* PROBLEM REQUIREMENTS
Set down the whole listing below exactly, without pictures.
----- DATASET EXCERPT -----
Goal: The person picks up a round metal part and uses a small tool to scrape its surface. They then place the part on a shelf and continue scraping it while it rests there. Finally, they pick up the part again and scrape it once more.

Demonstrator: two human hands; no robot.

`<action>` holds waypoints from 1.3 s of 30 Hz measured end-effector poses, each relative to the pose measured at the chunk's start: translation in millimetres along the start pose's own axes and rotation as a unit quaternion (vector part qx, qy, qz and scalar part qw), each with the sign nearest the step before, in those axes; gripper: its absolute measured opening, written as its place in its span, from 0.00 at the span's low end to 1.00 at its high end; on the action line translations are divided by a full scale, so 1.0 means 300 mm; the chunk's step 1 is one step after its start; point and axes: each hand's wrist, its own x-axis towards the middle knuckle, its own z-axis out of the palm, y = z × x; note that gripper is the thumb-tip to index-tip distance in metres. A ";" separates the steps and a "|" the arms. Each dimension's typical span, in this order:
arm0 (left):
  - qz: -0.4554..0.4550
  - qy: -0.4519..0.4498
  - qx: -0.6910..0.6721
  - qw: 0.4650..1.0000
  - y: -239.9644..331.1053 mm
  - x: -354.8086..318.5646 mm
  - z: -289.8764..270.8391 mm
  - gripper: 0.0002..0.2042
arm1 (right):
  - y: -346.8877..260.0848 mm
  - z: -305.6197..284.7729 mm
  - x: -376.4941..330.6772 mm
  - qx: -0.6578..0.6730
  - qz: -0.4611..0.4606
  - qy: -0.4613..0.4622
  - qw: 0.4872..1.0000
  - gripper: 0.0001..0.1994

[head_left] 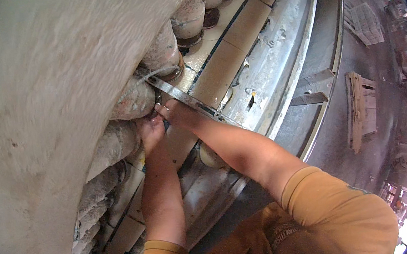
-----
* OUTPUT FOR THIS EXERCISE
Goal: The person picks up a round metal part and uses a small tool to scrape its surface. They then place the part on a shelf and continue scraping it while it rests there. Finally, they pick up the part again and scrape it once more.

Demonstrator: two human hands; no robot.

`<action>` holds waypoints from 1.3 s of 30 Hz measured end-effector poses, each relative to the pose measured at the chunk's start: translation in millimetres along the start pose's own axes and rotation as a unit quaternion (vector part qx, qy, qz and scalar part qw), each with the sign nearest the step before, in those axes; gripper: its absolute measured opening, written as its place in its span, from 0.00 at the span's low end to 1.00 at its high end; on the action line translations are divided by a full scale, so 1.0 means 300 mm; the chunk's step 1 is one step after its start; point and axes: each hand's wrist, its own x-axis towards the middle knuckle, its own z-axis out of the palm, y = z × x; note that gripper is the thumb-tip to index-tip distance in metres. A ";" separates the steps and a "|" the arms. Each dimension's typical span, in this order:
arm0 (left):
  - qz: -0.4554..0.4550
  - qy: -0.4519..0.4498
  - qx: -0.6910..0.6721
  - qw: 0.4650..1.0000
  - y: -239.9644..331.1053 mm
  - x: -354.8086..318.5646 mm
  - z: -289.8764..270.8391 mm
  - gripper: 0.0002..0.2042
arm1 (right):
  - y: -346.8877..260.0848 mm
  - z: -305.6197..284.7729 mm
  - x: -376.4941..330.6772 mm
  - qx: -0.6578..0.6730
  - qz: -0.4611..0.4606
  - qy: -0.4613..0.4622
  - qw: 0.4872..1.0000
  - gripper: 0.0001..0.1994

[head_left] 

This answer is now finished.